24 de dezembro de 2015

A bafista

Ela chegou trazida pela enfermeira do SAMU… vinha pálida, suando muito e as gotas de suor se espatifavam no chão à medida que progredia lentamente pela sala de emergência com seus passos arrastados. A palidez lhe emprestava uma cor - se é que aquilo poderia ser chamado de cor - chamuscada de branco que se espalhava na pele morena. Por um breve instante, todos pararam para vê-la passar, como num desfile. Ela parecia querer capitular diante de seu quadro, pois  mal podia consigo.

A enfermeira segurava o frasco de soro que se prendia por um ducto fino fincado numa veia do cotovelo, e com o outro braço a conduzia pelo ombro, muito mais com o intuito de não deixá-la cair do que de oferecer amparo. Ela segurava o coletor cheio de urina escura, o qual se ligava a uma espécie de mangueira que lhe atingia por entre as pernas, tudo isso coberto por uma bermuda curta de tecido mole.

Chegando próximo à cadeira que lhe serviria, a enfermeira fez menção de ajudá-la a se sentar, mas ela olhou de lado, fez com a mão um sinal de "basta" e o fez de forma firme e branda, que é como nos chegam as epifanias. A enfermeira se afastou e ela roteou 180 graus em seu próprio eixo, segurando agora sozinha o frasco de soro, o coletor de urina, o corpo coalhado em suor e na dignidade que teimava em querer lhe escapar.
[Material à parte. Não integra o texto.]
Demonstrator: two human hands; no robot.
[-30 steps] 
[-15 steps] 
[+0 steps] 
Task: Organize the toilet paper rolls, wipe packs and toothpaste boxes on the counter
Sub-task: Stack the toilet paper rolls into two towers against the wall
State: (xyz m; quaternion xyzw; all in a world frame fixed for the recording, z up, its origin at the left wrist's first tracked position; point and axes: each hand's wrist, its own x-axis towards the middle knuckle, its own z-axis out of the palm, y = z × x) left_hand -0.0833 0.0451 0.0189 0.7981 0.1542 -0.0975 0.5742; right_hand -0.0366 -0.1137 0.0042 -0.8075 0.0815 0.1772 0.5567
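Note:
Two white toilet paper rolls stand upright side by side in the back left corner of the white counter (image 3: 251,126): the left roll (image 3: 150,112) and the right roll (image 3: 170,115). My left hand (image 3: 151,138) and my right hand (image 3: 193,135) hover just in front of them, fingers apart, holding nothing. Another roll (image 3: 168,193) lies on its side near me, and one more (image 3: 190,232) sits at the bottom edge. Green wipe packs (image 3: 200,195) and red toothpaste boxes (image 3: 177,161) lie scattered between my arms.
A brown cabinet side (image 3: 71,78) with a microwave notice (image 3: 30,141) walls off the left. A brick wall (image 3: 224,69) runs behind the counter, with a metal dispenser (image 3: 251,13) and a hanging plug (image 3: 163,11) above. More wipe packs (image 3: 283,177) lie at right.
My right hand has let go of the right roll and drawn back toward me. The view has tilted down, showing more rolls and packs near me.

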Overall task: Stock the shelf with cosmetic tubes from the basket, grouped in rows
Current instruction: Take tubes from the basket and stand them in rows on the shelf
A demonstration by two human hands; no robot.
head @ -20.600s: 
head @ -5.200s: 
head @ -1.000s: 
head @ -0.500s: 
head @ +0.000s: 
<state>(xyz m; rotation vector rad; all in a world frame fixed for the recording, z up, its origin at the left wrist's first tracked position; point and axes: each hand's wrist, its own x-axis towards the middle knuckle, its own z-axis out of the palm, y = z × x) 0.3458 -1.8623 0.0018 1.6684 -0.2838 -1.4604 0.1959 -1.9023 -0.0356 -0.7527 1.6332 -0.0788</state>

E com a altivez daqueles poucos que acham acertadamente que a vida lhes é credora e não o contrário, ela agora de costas para a cadeira, olhou para o infinito e foi se assentando lentamente, senhora de todos os movimentos.

Foi-lhe trazido um cabide para colocar o frasco de soro, ela agradeceu com um assentimento. Depois colocou o coletor de urina no chão. No fundo desconfiava que sua via crucis estava começando. Não, isso quem desconfiava era eu, que a observava de longe, mesmerizado. A certeza dela era a de que se tratava apenas de mais uma de muitas estações de sua via, e foi por isso que se ajeitou na cadeira até encontrar o conforto possível ao que depois recostou a parte de trás da cabeça na parede fria e fechou os olhos lentamente.

Perguntei com o olhar para a enfermeira que a trouxera e ela repondeu:

- Dezenove anos, diabetes juvenil, descompensada, dextro acima de 500

- E a família?

- Não tem. Mora numa invasão.

- Mora numa invasão sem a família?

- É. Acontece muito.

E a enfermeira, sem paciência para mais nada me estendeu a prancheta para que eu carimbasse. Tentei falar com ela a respeito da sonda vesical mas ela sumiu mais rápido que uma ambulância.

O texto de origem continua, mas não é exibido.